= EXERCISE DETAILS =
Please repeat exactly the lines below from the one containing "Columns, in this" down to the one containing "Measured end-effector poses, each", both included, and nothing else.

= EXERCISE DATA =
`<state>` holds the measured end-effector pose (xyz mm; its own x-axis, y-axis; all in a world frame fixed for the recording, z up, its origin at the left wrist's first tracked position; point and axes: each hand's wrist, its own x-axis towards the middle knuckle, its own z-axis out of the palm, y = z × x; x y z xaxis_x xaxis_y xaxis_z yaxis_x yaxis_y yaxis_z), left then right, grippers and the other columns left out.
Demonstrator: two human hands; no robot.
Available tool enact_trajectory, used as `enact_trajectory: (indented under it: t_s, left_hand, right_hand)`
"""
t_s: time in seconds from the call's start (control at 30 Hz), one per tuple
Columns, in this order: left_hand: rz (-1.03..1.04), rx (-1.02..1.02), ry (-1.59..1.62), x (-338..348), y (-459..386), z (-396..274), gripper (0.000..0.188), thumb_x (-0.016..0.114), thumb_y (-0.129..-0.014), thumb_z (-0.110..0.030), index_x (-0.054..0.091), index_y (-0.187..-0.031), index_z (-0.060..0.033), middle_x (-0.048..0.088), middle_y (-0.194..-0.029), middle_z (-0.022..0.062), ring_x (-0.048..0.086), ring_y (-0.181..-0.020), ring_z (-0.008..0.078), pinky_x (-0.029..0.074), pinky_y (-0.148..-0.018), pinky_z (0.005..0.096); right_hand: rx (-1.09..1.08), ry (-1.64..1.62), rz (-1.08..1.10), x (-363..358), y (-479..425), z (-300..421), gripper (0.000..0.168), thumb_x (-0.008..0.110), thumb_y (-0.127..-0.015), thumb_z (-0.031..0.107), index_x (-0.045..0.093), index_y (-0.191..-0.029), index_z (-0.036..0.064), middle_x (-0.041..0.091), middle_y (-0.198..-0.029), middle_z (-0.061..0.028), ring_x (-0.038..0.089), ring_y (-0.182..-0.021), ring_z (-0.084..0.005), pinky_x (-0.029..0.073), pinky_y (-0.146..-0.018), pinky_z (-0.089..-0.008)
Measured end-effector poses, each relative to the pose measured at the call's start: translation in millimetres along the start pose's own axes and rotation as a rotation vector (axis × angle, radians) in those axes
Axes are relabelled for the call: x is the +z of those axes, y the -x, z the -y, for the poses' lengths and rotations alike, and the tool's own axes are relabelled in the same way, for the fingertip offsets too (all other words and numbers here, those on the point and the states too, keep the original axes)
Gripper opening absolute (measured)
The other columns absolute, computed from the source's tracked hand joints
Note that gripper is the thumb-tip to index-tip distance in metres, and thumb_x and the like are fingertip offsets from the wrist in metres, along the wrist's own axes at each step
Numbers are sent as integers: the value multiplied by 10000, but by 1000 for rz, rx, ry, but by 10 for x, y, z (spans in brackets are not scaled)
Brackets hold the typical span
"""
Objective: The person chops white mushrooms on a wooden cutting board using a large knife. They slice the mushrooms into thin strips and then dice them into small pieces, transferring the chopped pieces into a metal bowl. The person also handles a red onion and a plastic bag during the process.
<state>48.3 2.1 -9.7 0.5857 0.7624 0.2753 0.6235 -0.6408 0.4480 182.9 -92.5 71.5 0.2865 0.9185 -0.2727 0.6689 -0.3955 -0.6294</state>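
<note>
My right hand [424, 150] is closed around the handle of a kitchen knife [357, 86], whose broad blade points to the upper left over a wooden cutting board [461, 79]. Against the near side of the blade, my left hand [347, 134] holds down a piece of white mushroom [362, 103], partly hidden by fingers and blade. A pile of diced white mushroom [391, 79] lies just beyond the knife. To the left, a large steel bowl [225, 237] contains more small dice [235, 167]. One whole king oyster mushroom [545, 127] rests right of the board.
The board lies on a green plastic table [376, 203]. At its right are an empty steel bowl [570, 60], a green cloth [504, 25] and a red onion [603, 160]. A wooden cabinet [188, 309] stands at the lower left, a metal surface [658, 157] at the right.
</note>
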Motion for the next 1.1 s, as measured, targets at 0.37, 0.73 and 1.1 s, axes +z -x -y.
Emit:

= YOUR RESPONSE =
Columns, in this order: left_hand: rz (-1.03..1.04), rx (-1.02..1.02), ry (-1.59..1.62), x (-338..348), y (-459..386), z (-396..274), gripper (0.000..0.188), thumb_x (-0.016..0.114), thumb_y (-0.129..-0.014), thumb_z (-0.110..0.030), index_x (-0.054..0.091), index_y (-0.187..-0.031), index_z (-0.060..0.033), middle_x (-0.048..0.088), middle_y (-0.194..-0.029), middle_z (-0.022..0.062), ring_x (-0.048..0.086), ring_y (-0.181..-0.020), ring_z (-0.008..0.078), pinky_x (-0.029..0.074), pinky_y (-0.148..-0.018), pinky_z (0.005..0.096); right_hand: rx (-1.09..1.08), ry (-1.64..1.62), rz (-1.08..1.10), x (-363..358), y (-479..425), z (-300..421), gripper (0.000..0.168), thumb_x (-0.008..0.110), thumb_y (-0.127..-0.015), thumb_z (-0.031..0.107), index_x (-0.045..0.093), index_y (-0.191..-0.029), index_z (-0.036..0.064), middle_x (-0.041..0.091), middle_y (-0.198..-0.029), middle_z (-0.061..0.028), ring_x (-0.038..0.089), ring_y (-0.182..-0.021), ring_z (-0.084..0.005), pinky_x (-0.029..0.073), pinky_y (-0.146..-0.018), pinky_z (-0.089..-0.008)
Measured end-effector poses, each relative to the pose measured at the call's start: translation in millimetres along the start pose's own axes and rotation as a rotation vector (axis × angle, radians) in those axes

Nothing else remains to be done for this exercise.